Talking to a mother whose son has just entered our Food Phobia treatment program I realized that I may not have done a very good job stating clearly what our “recipe” for success with this illness has been.  What can a parent expect?  What can a child look forward to?  What if a provider is forced to treat a child with food phobia in an outlying hospital; how might they proceed?

First, a bit about the diagnosis.

Food phobia is the term Kartini Clinic uses for the sudden onset of acute food refusal in children. It's also sometimes referred to as "functional dysphagia" or "psychotic food refusal." It's characterized by the sudden onset of refusal swallow any food or liquids, usually explained as a fear of choking or vomiting.  It is not characterized by the slow or insidious onset that characterizes anorexia nervosa, and is often preceded by a choking episode (either experienced or observed) or an illness with vomiting. Eating - prior to the event of choking or vomiting - is normal.  There is no body dysmorphism and no fear of getting fat.

Primarily seen in younger children, food phobia was first described as such by Bryan Lask (pediatric psychiatrist) and Rachel Bryant-Waugh (pediatric psychologist) in the early 1990's as a result of their work at Great Ormond Street Children's Hospital in London, England.

To my knowledge, with the exception of one article reporting work with a single young boy, food phobia has not been discussed as an entity in the American pediatric literature except under the general title "dysphagia" where it is likely to come to the attention primarily of pediatric gastroenterologists and otolaryngologists. In the adult literature it is usually referred to as "choking phobia". More recently Dr. Lask has chosen to refer to it again as "functional dysphagia," although we prefer the more intuitive "food phobia." In our experience, pediatricians report they are often at a loss about what to do with these challenging patients. We are grateful to Drs. Lask and Bryant-Waugh for calling attention to this condition.

At Kartini Clinic we have developed a protocol for treating children with this condition which has been highly successful in extinguishing symptoms. I call this our “recipe” and I will try to summarize the high points below:

  1. Treatment is done in the hospital setting only.

  1. First, a nasogastric tube is placed (not optional!).

  1. No food is offered once the tube is in place; sips of water can be taken if the child prefers, although many kids with FP will not swallow water (or anything else, including their own saliva).

  1. The child is kept hydrated through the NG  tube and all nutrition is given through the NG tube in the form of a 1.5 kcal/ml liquid supplement

  1. The child is started on dissolvable oral Olanzapine (again not optional; won’t work without it, in our experience) beginning at 2.5 mg at bedtime for two days then increased to 5.0 mg at bedtime for three days then moved to 7.5 mg at bedtime.  This is the “magic dose”, even in young children.

  1. Now the child attends hospital school, plays with parents and siblings, does homework and generally just relaxes and learns to trust the team.

  1. Once “all the stars are aligned”, meaning: any lost weight is restored (or mostly so), the Olanzapine is at 7.5 mg, and the child is relaxed and learns that they will not be punished, we begin to ask what their favorite food is. We do not start with soft food.  Would they like to try and eat?  We spend a lot of time reassuring them that we as “their doctors” are in charge, and they don’t need to be afraid.

  1. Now we start with small bites interspersed with lots of praise and cheers, gradually progressing to more normal-sized bites.  Bite, chew, swallow: we’re there! We pull the NG tube; we offer their favorites; we praise and cheer.

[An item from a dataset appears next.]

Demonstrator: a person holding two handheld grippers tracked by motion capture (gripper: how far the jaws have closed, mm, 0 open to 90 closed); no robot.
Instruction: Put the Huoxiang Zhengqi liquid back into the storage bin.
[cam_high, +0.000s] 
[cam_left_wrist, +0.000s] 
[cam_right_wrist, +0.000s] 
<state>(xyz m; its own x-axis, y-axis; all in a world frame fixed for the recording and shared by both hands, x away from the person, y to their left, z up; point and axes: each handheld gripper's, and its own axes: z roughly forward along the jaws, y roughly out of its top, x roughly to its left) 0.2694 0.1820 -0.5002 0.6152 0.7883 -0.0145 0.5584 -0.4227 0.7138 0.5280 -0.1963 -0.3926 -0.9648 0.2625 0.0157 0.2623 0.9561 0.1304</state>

  1. OK, but what if they are too fearful to start bite, chew, swallow? Starting is the critical part.  At this point we may have to do something we all find very, very difficult: behavioral intervention.  And by this I mean motivating the child to eat by allowing the parents to visit only after the child has swallowed some bites.  We have tried to use all the other “carrots” that you can imagine (TV time, school, books, music, iPod, etc., etc.) Alas, nothing seems to work except the “nuclear option”, and we never do it without absolute parental buy-in.  If the parents are reluctant to do this, we wait until they are ready.  The stakes are high, as the parents of children with food phobia can tell you.  Were they not so high, we would not dream of this intervention, as we normally never separate parents and children (and it’s important to remember these kids do not have anorexia nervosa). Usually there are a few tearful days (and/or angry ones!) and then they begin to eat.

  1. When the child is able to bite, chew, swallow we are home free.  The biological drive to eat seems to kick in once they realize they won’t choke on their favorite foods.  Some kids are so thrilled to be able to eat again they eat everything in sight. No one minds, I assure you!

  1. Two points to follow-up: Olanzapine will be continued at 7.5 mg for another week at home, then moved to 5.0 mg for two weeks then to 2.5 mg for two additional weeks, then stopped entirely.  The good -- make that excellent -- news is that, once the symptoms extinguish, they seem to stay gone and not reoccur. In fact, unlike with other eating disorder diagnoses, in the cases of food phobia we use the word “cured” with some confidence.

So, there it is, our recipe, also known as Kartini Clinic’s treatment protocol for food phobia.